Retype verbatim the lines of the listing, from the very first through the line with "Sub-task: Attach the".

━━━━━━━━━━━━━━━━━━━━━━━━━━━━━━

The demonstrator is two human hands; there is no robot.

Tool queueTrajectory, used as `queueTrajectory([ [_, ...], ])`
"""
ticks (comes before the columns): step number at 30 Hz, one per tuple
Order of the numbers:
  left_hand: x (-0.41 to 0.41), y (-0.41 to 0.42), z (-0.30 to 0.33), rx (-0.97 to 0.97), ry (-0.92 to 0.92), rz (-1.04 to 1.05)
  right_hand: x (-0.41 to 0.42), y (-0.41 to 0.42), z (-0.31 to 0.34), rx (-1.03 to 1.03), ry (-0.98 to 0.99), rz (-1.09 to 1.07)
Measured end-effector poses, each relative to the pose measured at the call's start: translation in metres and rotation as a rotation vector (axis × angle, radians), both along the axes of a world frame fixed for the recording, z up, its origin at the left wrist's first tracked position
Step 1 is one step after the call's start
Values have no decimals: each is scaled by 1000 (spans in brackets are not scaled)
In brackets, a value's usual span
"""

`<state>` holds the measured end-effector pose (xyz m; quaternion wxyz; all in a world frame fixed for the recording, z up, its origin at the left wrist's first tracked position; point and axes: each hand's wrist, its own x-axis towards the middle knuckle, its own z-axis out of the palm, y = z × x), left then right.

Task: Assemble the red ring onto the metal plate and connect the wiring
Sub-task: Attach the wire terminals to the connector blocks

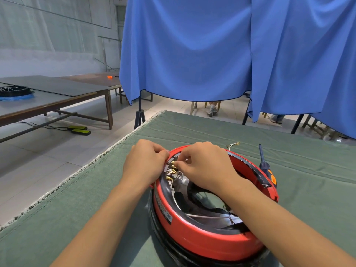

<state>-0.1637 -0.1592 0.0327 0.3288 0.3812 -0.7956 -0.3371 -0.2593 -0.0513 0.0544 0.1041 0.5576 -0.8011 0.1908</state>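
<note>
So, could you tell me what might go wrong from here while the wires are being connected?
1. The right hand pinches at small brass terminals packed close together inside the red ring; a wire could land on the wrong one.
2. The left hand grips the ring's far rim; if it lets go, the ring may shift.
3. The screwdriver leans against the ring's right rim and could get knocked.

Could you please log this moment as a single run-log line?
stage: wiring | left hand: gripping red ring rim | right hand: pinching brass terminal | screwdriver: idle, right of ring
</note>
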Motion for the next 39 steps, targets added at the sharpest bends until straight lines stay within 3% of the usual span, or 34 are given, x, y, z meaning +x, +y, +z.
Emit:
queueTrajectory([
  [6, -2, 4, -2, -70, -9, 73, 3, -7, -3, 3, 82, 21],
  [11, -1, 6, -2, -19, 34, 58, -2, -1, -1, 11, -25, 37],
  [15, -1, 4, -3, -12, 33, 37, 0, 4, 5, -100, -144, 83],
  [25, -2, 3, -3, 1, 31, 16, 2, 6, 5, 85, -28, 134],
  [39, -2, 2, -2, -17, 6, -2, -5, 8, 9, 99, -218, 215],
])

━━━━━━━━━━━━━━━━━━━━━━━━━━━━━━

§ THE ANSWER:
The demonstrator is two human hands; there is no robot.

Tool queueTrajectory, used as `queueTrajectory([ [_, ...], ])`
"""
ticks (comes before the columns): step number at 30 Hz, one per tuple
Order of the numbers:
  left_hand: x (-0.41 to 0.41), y (-0.41 to 0.42), z (-0.30 to 0.33), rx (-0.97 to 0.97), ry (-0.92 to 0.92), rz (-1.04 to 1.05)
  right_hand: x (-0.41 to 0.42), y (-0.41 to 0.42), z (-0.31 to 0.34), rx (-1.03 to 1.03), ry (-0.98 to 0.99), rz (-1.09 to 1.07)
Measured end-effector poses, each relative to the pose measured at the call's start: translation in metres and rotation as a rotation vector (axis × angle, radians), both along the axes of a world frame fixed for the recording, z up, its origin at the left wrist's first tracked position
Step 1 is one step after the call's start
Values have no decimals: each is scaled by 1000 (spans in brackets are not scaled)
In brackets, a value's usual span
"""

`<state>` holds the measured end-effector pose (xyz m; quaternion wxyz; all in a world frame fixed for the recording, z up, its origin at the left wrist's first tracked position; point and axes: each hand's wrist, its own x-axis towards the middle knuckle, its own z-axis out of the palm, y = z × x), left then right.

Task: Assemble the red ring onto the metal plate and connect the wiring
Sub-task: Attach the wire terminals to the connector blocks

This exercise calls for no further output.